TECHNICAL QUESTIONS FOR SCOPING

As we outlined in the prior post, the more information you share during the scoping process, the more precise our team can be in determining the best test for your needs. That all starts with knowing your goals and discussing them honestly with the scoping team. Be specific! Everyone “cares about security,” but what has made you decide to pursue testing now?

Beyond your goals, here are some technical questions to address with your engineering or infrastructure teams.

• What is the purpose of the environment?

  • Cloud environments are very flexible, which is great, because it enables many teams to build out environments specifically fit to purpose.

    • A streaming platform for live events will likely have a large, dynamic number of identical web servers used to host content (and/or offload some of this to a content delivery network) but the attack surface may be limited compared to the handful of servers used to capture and transcode the video stream.

    • A digital marketing software startup might have a traditional web application, but also host a data science platform that allows users to write and run code.

  • Understanding the purpose of an environment makes it easier to identify services and architecture patterns relevant for testing.

• There are some common technical components you might take for granted, but what we need to know about includes:

  • Are you a Windows or Linux shop? Do you deploy Kubernetes?

  • Is there inconsistency across divisions or business units? Did you acquire a company and take on their unique configurations?

  • Does your network have any specialty environments or use cases like research and development?

  • Does the environment have unique access requirements? Does it contain PII or other protected information?

• Is anything about to change?

  • If you’re about to rip and replace part of your environment, you may not want to waste time testing it. Testing could also support, refine, or adjust your change plans.

  • Should certain areas be deprioritized because they’re about to be replaced.

• How is infrastructure deployed and managed?

  • Are there/What are the outliers from this standard operating procedure?

• Technical details of the environment

  • Legacy network footprint: numbers of IP addresses and IP ranges are helpful sizing metrics.

  • If we’re looking at cloud native infrastructure, we’re trying to identify the level of uniqueness in the environment:

    • the number of Kubernetes clusters (if applicable),

    • the number of unique virtual machine images,

    • the number of applications hosted in the environment,

    • the number of load balancers, and/or

    • the number of subdomains depending on how their infrastructure is configured.

WHAT YOU NEED TO KNOW ABOUT SCOPING

Regardless of where you go, here are some questions you can ask during scoping to ensure you’re getting a good test. You can also find other advice to prepare for a pen test here.

• How have you updated your testing and scoping methodologies to address new networking models and technology?

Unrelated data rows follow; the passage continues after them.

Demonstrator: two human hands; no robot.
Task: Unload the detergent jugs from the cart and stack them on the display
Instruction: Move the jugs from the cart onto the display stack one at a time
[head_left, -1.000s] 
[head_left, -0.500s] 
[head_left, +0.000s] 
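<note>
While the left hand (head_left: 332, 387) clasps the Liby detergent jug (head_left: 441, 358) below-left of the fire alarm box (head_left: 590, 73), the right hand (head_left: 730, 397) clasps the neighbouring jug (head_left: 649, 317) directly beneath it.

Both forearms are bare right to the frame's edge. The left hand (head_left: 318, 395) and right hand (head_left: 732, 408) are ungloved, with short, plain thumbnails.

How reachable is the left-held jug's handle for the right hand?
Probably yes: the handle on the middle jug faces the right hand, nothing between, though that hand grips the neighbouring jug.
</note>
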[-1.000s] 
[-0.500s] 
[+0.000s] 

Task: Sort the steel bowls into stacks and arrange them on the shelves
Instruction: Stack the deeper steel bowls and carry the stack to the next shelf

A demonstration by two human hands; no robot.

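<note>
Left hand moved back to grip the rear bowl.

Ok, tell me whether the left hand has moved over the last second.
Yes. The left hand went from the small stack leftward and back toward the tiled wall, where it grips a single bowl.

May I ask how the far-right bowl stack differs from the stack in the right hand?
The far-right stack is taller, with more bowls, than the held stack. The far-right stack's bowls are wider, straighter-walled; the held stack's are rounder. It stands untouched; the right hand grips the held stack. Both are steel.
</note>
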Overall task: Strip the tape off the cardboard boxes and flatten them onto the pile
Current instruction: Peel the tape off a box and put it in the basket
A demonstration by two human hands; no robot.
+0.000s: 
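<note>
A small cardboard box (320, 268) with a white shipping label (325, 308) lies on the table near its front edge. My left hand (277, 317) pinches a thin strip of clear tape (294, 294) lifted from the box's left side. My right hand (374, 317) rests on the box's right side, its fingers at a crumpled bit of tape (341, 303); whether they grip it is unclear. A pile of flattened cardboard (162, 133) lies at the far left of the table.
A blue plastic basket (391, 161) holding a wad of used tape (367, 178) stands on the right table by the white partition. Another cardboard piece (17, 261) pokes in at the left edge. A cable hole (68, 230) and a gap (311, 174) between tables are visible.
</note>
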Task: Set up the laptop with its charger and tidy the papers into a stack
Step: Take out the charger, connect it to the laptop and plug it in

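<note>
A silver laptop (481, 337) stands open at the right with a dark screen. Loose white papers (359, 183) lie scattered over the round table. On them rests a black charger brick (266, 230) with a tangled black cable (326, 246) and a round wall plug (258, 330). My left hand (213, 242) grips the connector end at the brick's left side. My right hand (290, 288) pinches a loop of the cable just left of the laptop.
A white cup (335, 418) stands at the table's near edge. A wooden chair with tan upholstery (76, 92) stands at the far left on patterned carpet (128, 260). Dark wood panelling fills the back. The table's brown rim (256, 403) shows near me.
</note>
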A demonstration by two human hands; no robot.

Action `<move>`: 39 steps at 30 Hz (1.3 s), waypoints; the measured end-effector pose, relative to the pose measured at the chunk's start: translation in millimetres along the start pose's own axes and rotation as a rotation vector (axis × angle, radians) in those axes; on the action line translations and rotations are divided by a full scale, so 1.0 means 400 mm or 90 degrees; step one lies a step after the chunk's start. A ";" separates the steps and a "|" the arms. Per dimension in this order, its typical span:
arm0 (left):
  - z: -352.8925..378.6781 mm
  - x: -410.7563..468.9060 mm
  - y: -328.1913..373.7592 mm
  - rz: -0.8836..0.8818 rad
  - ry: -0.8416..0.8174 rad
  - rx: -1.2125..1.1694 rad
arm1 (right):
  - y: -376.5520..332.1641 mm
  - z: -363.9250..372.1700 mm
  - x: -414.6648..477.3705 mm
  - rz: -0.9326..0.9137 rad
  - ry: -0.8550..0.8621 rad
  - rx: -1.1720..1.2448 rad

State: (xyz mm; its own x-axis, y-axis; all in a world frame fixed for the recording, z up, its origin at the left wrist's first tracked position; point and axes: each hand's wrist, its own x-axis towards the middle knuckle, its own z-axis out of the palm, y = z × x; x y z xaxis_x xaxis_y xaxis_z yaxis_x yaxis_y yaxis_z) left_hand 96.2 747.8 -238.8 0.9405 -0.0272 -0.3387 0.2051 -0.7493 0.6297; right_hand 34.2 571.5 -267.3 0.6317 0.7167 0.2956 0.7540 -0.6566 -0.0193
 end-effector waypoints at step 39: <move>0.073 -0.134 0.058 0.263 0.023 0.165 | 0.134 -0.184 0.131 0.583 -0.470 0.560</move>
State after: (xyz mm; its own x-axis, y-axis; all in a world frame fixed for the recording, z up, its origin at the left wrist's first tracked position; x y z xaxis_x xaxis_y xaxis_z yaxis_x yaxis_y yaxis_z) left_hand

  • Ensure you’re not scoping only based on IP or you’ll likely miss important context. Instead, to get the most out of your pen test, take an approach to scoping that considers all the modern nuances to network configuration we listed above.

• Be sure you’re working with a firm that’s staying up to date with the latest paradigms of computing:

  • How do you test cloud environments?

  • How do you try and get into externally exposed systems beyond exploiting published vulnerabilities?

Once you have these internal discussions with the relevant and appropriate teams, grill your pen testing firms during the evaluation phase. Ask for sample reports, case studies, a list of access requirements they recommend, etc. to ensure you're working with strong partners who have a testing philosophy that aligns with your goals.